First-principles simulations have played a crucial role in deepening our understanding of the thermodynamic properties of water, and machine learning potentials (MLPs) trained on these first-principles data widen the range of accessible properties. However, the capabilities of different first-principles methods are not yet fully understood due to the lack of systematic benchmarks, the underestimation of the uncertainties introduced by MLPs, and the neglect of nuclear quantum effects (NQEs). Here, we systematically assess first-principles methods by calculating key melting properties using path integral molecular dynamics (PIMD) driven by Deep Potential (DP) models trained on data from density functional theory (DFT) with SCAN, revPBE0-D3, SCAN0 and revPBE-D3 functionals, as well as from the MB-pol potential. We find that MB-pol is in qualitatively good agreement with the experiment in all properties tested, whereas the four DFT functionals incorrectly predict that NQEs increase the melting temperature. SCAN and SCAN0 slightly underestimate the density change between water and ice upon melting, but revPBE-D3 and revPBE0-D3 severely underestimate it. Moreover, SCAN and SCAN0 correctly predict that the maximum liquid density occurs at a temperature higher than the melting point, while revPBE-D3 and revPBE0-D3 predict the opposite behavior. Our results highlight limitations in widely used first-principles methods and call for a reassessment of their predictive power in aqueous systems.
Paper Structure (2 equations, 4 figures, 1 table)
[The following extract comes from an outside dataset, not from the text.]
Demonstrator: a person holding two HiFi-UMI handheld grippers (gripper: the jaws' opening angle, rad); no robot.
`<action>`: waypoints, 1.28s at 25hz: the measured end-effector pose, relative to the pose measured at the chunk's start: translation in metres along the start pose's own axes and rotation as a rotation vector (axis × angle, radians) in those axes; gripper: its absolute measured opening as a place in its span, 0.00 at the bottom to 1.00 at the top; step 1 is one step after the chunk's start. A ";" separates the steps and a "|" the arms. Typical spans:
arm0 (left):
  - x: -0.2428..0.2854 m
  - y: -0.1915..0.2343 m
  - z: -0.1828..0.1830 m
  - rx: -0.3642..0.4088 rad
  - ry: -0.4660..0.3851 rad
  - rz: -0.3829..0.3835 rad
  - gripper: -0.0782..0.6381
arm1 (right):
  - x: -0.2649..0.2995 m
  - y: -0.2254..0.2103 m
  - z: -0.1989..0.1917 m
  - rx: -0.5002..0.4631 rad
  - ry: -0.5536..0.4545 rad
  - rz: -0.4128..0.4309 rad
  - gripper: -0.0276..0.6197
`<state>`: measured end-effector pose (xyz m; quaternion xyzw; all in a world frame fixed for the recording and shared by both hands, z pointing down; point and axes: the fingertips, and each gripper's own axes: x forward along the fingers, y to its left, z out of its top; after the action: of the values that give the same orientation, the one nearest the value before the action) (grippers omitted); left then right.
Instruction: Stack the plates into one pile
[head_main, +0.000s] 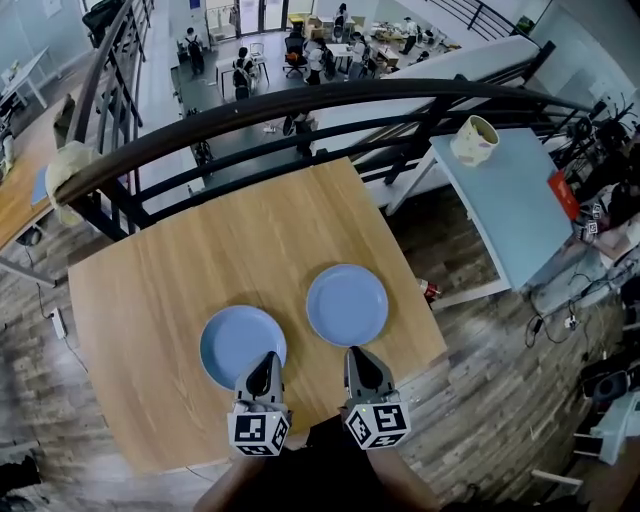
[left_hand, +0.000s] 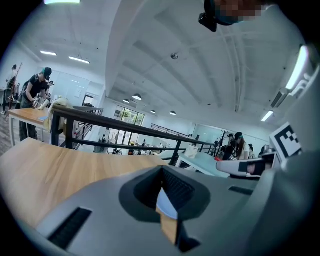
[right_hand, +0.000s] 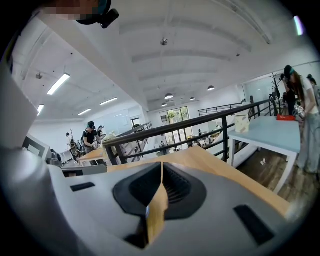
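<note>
Two round blue plates lie side by side on the wooden table (head_main: 150, 300), one plate at the left (head_main: 235, 340) and one at the right (head_main: 347, 304). They do not overlap. My left gripper (head_main: 265, 368) hovers at the near rim of the left plate, jaws shut and empty. My right gripper (head_main: 362, 358) sits just short of the right plate's near rim, also shut and empty. In the left gripper view the shut jaws (left_hand: 162, 172) leave a slit that shows a sliver of blue plate (left_hand: 165, 204) and wood. The right gripper view shows the jaws (right_hand: 161, 169) pressed together over bare wood.
A black railing (head_main: 300, 100) runs along the table's far edge, with a lower floor and people beyond it. A pale blue table (head_main: 510, 200) with a cup (head_main: 473, 140) stands to the right. A small red can (head_main: 430, 292) lies on the floor by the table's right edge.
</note>
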<state>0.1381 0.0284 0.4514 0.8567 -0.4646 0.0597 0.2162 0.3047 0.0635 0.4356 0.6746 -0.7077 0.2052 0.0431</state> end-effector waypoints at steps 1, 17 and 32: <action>0.009 -0.006 -0.002 0.001 0.009 0.001 0.14 | 0.002 -0.010 0.002 0.000 0.004 -0.002 0.10; 0.109 -0.034 -0.049 -0.023 0.161 0.073 0.14 | 0.044 -0.137 -0.014 0.037 0.099 -0.044 0.10; 0.158 -0.028 -0.140 -0.065 0.389 0.136 0.21 | 0.076 -0.209 -0.089 0.145 0.281 -0.081 0.10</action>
<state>0.2637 -0.0202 0.6169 0.7883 -0.4726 0.2233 0.3246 0.4819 0.0224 0.5904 0.6685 -0.6503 0.3464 0.1010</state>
This paper contains 2 equations, 4 figures, 1 table.

Figures (4)

  • Figure 1: (a) NQEs on the melting temperature of ice at 1 bar, defined as $T_{\mathrm{m}}-T_{\mathrm{m}}^{\mathrm{cl}}$, for DFT-based calculations (this work) and MB-pol (from Ref. bore_realistic_2023). (b) Density discontinuity between water and ice Ih at the calculated melting temperature and 1 bar from quantum simulations. (c) Difference ($\Delta T_{\mathrm{dm}-\mathrm{m}}$) between the temperature of density maximum ($T_{\mathrm{dm}}$) of quantum water and melting temperature ($T_{\mathrm{m}}$) of quantum ice at 1 bar.
  • Figure 2: The $g(y)$ values for ice and water calculated by DP@MB-pol and DP@SCAN. The dots represent $y$ values at which PIMD are run. The red dashed lines show the slopes $\frac{\mathrm{d}g}{\mathrm{d}y}|_{y=0}$ predicted by an expansion of $\Delta\mu^{\mathrm{qu}- \mathrm{cl}}_{\alpha}(T)$ up to $\hbar^2$ using the perturbation theory. The black dashed lines are polynomial fitting of $g(y)$ using odd orders of $y$ up to $y^{13}$, which corresponds to an expansion of $\Delta\mu^{\mathrm{qu}- \mathrm{cl}}_{\alpha}(T)$ in even orders of $\hbar$ up to $\hbar^{14}$. The shaded area yields the quantum correction to the chemical potential $\Delta\mu^{\mathrm{qu}- \mathrm{cl}}_{\alpha}(T)$ of a single phase $\alpha$.
  • Figure 3: $g_{\mathrm{OO}}(r)$ of classical water. The $g_{\mathrm{OO}}(r)$ for revPBE0-D3 is calculated with an AIMD simulation which spans 50 ps. Both DPMD and AIMD simulations are run in the $NpT$ ensemble at 300 K and 1 bar. The $g_{\mathrm{OO}}(r)$ for BPNN@revPBE0-D3 is taken from Ref. cheng_ab_2019.
  • Figure 4: $g_{\mathrm{OO}}(r)$ of quantum water at $T_{\mathrm{m}}+25$ K and 1 bar. The experimental $g_{\mathrm{OO}}(r)$ is taken from Ref. skinner_benchmark_2013, with the shaded area indicating the experimental uncertainty. The $g_{\mathrm{OO}}(r)$ curves for DP models are calculated with PIMD simulations in the $NpT$ ensemble.